Oh! não sabe o que é tormento, o que é inferno neste mundo, o que não sofreu destas angústias!
Mas permite Deus que as padeça quem não tem grandes culpas, grandes e irreparáveis erros que expiar neste mundo?
Eu creio firmemente que não.
Cansada e exausta já de tão porfiada luta, a velha perdeu de todo a razão com as derradeiras palavras do frade, e num paroxismo de choro exclamou:
- Dinis!... Frei Dinis, por aquele penhor sagrado que eu tenho em meu poder, por aquela preciosa cruz sobre a qual se derramaram as últimas lágrimas da minha desgraçada filha, Dinis!...
- Silêncio! - bradou o frade, arrancando um brado de dentro do peito que fez gemer os ecos todos do vale: - Silêncio, mulher! Não conjure o demônio que eu trago encarcerado neste seio, que à força de penitência mal pude domar ainda... que só a morte poderá talvez expelir. Mulher, mulher! este cadáver que já morreu, que já apodreceu em tudo o mais, que já o comem sem ele sentir, os bichos todos da destruição... este cadáver tem um único ponto vivo no coração... e o dedo do teu egoísmo aí foi tocar, ó mulher!... Pecado que estás sempre contra mim! Justiça eterna de Deus, quando serás satisfeita?
Rompera na maior violência a voz do frade, mas descaiu num tom baixo e medonho ao fazer esta última imprecação misteriosa.

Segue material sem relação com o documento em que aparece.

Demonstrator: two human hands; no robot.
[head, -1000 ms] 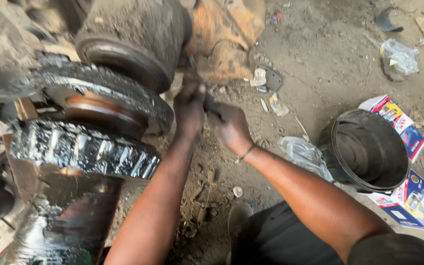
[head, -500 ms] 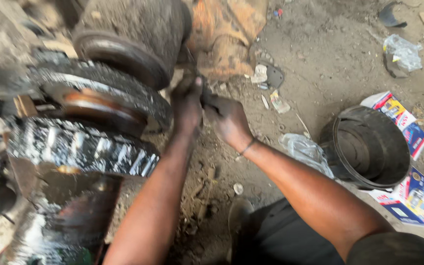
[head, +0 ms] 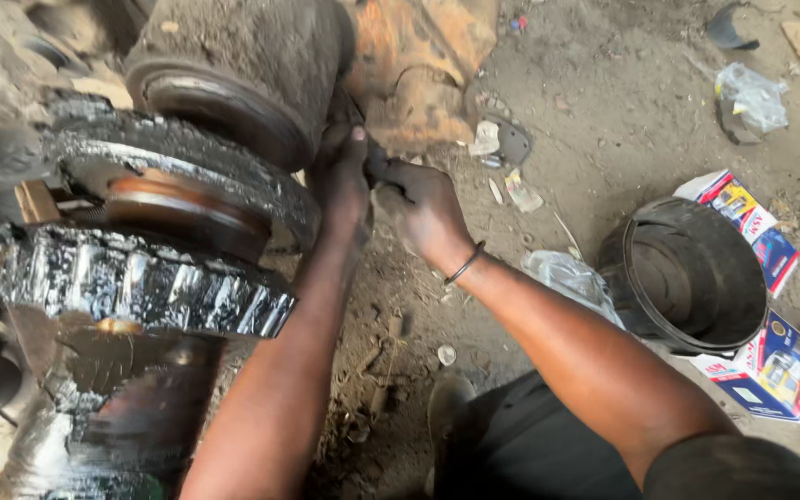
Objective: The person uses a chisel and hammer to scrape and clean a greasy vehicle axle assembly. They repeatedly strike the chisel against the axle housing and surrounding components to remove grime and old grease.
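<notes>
Pinched between both greasy hands, left hand and right hand, something small and unidentifiable is held against the grease-blackened round metal flange; the assembly remains dismantled.

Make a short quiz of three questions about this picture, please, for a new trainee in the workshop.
1. True or false: both hands are pressed against the greasy assembly.
2. Which wrist wears the dark band? A. left B. right
3. What stands on the dirt to the right of the arms?

Key
1. True: left hand and right hand meet at the flange above the toothed gear.
2. B: the wristband.
3. An open black bucket, beside coloured cartons.
</notes>
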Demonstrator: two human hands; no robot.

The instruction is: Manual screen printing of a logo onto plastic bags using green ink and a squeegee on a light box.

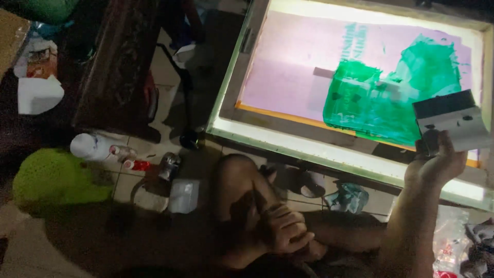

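One right hand (436, 163) has its grip clamped on one squeegee (452, 121); one left hand (288, 232) curled shut, holding nothing.

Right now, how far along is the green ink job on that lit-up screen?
Done: green ink already covers the right part of the framed screen. In hand: the right hand holds a flat squeegee just over the ink's lower right edge; the left hand rests by the knee, holding nothing that shows. Left: the screen's pink left part bears no ink; whether it needs any, I cannot tell.
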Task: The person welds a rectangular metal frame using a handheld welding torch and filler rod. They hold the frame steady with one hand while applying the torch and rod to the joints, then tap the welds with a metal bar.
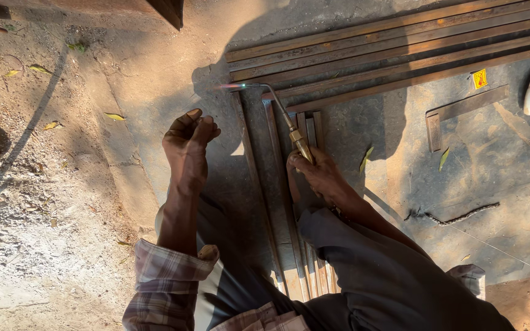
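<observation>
Outdoor metalwork yard: steel bars (394, 49), torch (280, 113)

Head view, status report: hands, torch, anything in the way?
Right hand grips brass torch, flame lit. Left hand empty, raised above ground. Rusty steel bars beyond flame; nothing blocking.

Two hands (186, 144), one torch (289, 125), one chain (455, 216).

Long metal bars (394, 52) lie across the far ground, shorter strips (277, 184) running near from them. The torch (289, 125) lies over the strips; an angle piece (461, 110), perhaps loose, sits right.
</observation>
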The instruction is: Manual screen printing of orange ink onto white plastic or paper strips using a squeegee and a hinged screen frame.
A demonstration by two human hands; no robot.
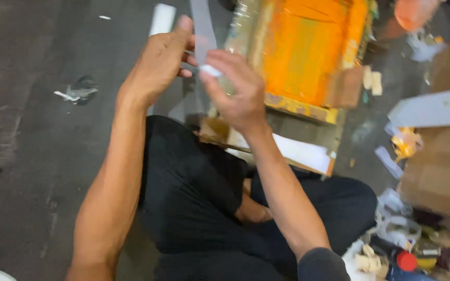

As derradeiras sílabas quase lhe morreram nos beiços convulsos, e ao balbuciá-las deixou-se cair, exausto e como quem mais não podia, na cadeira que Joaninha lhe chegara.
A velha, aterrada e confusa, tremia do que fizera, como diante do espírito imundo que seus malefícios evocaram, treme a maga assustada do seu próprio poder.
Passaram alguns segundos que nenhumas palavras podem descrever.
O frade levantou o rosto, olhou para ela, olhou para Joaninha... e como quem emerge, por grande esforço, de um peso enorme de águas que o submergiam, sacudiu a cabeça, sorveu um longo trago de ar, e disse na sua voz ordinária, só mais débil.
- Carlos, Senhora... minha irmã, Carlos está vivo; e eis aqui, vinda pelo cônsul de França, uma carta dele.
Tirou uma carta da manga e entregou a Joaninha.